Libor ve Euribor faizleri düşerken ülkemizde ticari kredi faizleri hız kesse de artmaya devam ediyor ve basit faiz yüzde 52,2 oldu geçen hafta. Bu faizin üzerine yüzde 5 BSMV de eklendiğinde şirketlere basit faiz maliyeti yüzde 54,82, bileşik faiz ise ki doğru olanı budur yüzde 67,2 olmaktadır. (Üç ayda bir faiz ödendiği varsayımı ile. Eğer faizi aylık öder isek yüzde 71 olmaktadır ödediğimiz efektif faiz) Bu kadar yüksek faizi şirketlerin 2024 yılında ödemesi düşük talep ve artan maliyetlerle oldukça zordur. Muhtemelen 2022 yılında 3X’e çıkan faiz karşılama oranı 1.5X’e kadar düşecektir 2024 yılında. Faiz karşılama oranı, faaliyet gelirleri/net faiz giderleri formülü ile hesaplanmaktadır. 2024 yılında faaliyet gelirlerimizin yüzde 67’si faiz giderlerine gidecektir.
13 Aralık 2023 tarihinde FED ve 14 Aralık 2023 tarihinde ECB piyasaların da beklentisine uygun olarak politika faizini değiştirmedi FED yüzde 5,25- yüzde 5,5 aralığında, ECB de yüzde 4’te sabit bıraktı. FED dot plot analizinde 2024 yılında faizin yüzde 4,60 seviyelerinde olacağını göstermektedir. Bu da bize FED’in 2024 yılında 2 veya 3 kez 25 bps faiz indirimi yapabileceğini göstermektedir. Bu beklentilere paralel olarak her iki para cinsinden LİBOR ve EURİBOR 6 aylık faiz oranlarının pik yaptığı Ağustos ve Eylül 2023’e göre geri gelmeye başladığını görüyoruz. Ağustos ayında yüzde 5,9 olan 6 aylık Libor 15 Aralık 2023 tarihinde yüzde 5,65’e geriledi. Yine yüzde 4,13 olan 6 aylık Euribor ise 3,9’a geriledi. Görülüyor ki yabancı para kredi kullanımında faizler gerilemeye başlamıştır.
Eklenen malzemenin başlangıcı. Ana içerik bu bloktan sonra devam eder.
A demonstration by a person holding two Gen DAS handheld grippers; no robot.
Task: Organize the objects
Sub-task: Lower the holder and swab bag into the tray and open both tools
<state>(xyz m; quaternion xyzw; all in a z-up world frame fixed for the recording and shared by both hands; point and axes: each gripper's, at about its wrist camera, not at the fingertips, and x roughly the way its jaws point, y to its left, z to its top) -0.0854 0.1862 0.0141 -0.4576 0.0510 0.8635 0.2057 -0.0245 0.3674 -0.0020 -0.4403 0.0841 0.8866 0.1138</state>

TCMB bu hafta 21 Aralık 2023 tarihinde PPK toplantısını yapacaktır. Bundan sonra yapılacak toplantılar 25 Ocak, 22 Şubat ve 21 Mart 2024 tarihinde olacaktır. Besfin olarak yaptığımız çalışmada politika faizinin yüzde 43 olması gerektiğini düşünüyoruz. Ancak TCMB’nin enflasyonla mücadelede daha “şahin” bir politika izlediğini görüyoruz. Muhtemelen aralık ve ocakta toplamda 500 baz puan olmak üzere iki faiz artışı olacak. Mayıs 2024 ayında enflasyonun yüzde 64 ile pik yapacağını düşünüyoruz. Haziran 2024’ten itibaren politika faizi önce yüzde 40’a yılsonunda yüzde 24’e gerileyecektir.
Bu gelişmelere paralel olarak da yüzde 52 seviyesinde olan TL kredi faizi 2024 yılı başından itibaren kademeli olarak inecek ve Haziran 2024’te yüzde 40’lara, yılsonunda ise yüzde 25’lere gerileyecektir. Dolar ve Euro borçlanma faizleri de LİBOR ve EURİBOR’da gerilemeye bağlı olarak 2024 yılında 75- 100 bps düşmesini beklemekteyiz.
Bu değerlendirmeden sonra nasıl bir borçlanma stratejisi izlemeliyiz. İhracatçı ve döviz kazandırıcı faaliyeti olan firmalar TCMB’nin sunduğu TL reeskont kredisi kullanımına devam etmelidir. Ancak TL reeskont kredisi kullanılamıyor ise o zaman değişken faizli dolar ve Euro kredisi kullanılabilir. Değişken diyorum çünkü bu FX kredilerin 2024 yılında faiz oranları gerileyecektir. Zaten 2018 yılında 182 milyar dolar ile pik yapan FX krediler sürekli azalmış ve Ekim 2023’ten itibaren tekrar artmaya başladığını görüyoruz. Son iki ayda FX krediler 2 milyar dolar artmıştır. TL krediler için ise önerimiz orta ve uzun vadeli kredi yüksek faizden kullanım yapmayıp maksimum 6 ay vadeli kredileri tercih etmeliyiz. TLREF bazlı kredilerde marjı düşürmeliyiz. Yatırım kredilerinde FX krediler kullanır isek değişken faizli kullanmak ileride düşecek faizden yararlanmak için bir fırsat yaratabilir. Tabii ki bu önerilerimiz ileride faizlerin hem TL hem de dolar, Euro faizlerinin düşeceği varsayımına dayanmakta olup dikkate alınmalıdır.
Sonuç olarak hem ülkemizde hem de dünya da enflasyon ile mücadele kapsamında artan faizlerin 2024 yılında düşüş trendine gireceği beklenmektedir. Bu trende uygun olarak faiz düşüşünden yararlanmak için yüksek sabit faiz yerine değişken faizli krediler kullanmak şirketlerin finansman yönetiminde daha iyi olacağını düşünmekteyiz.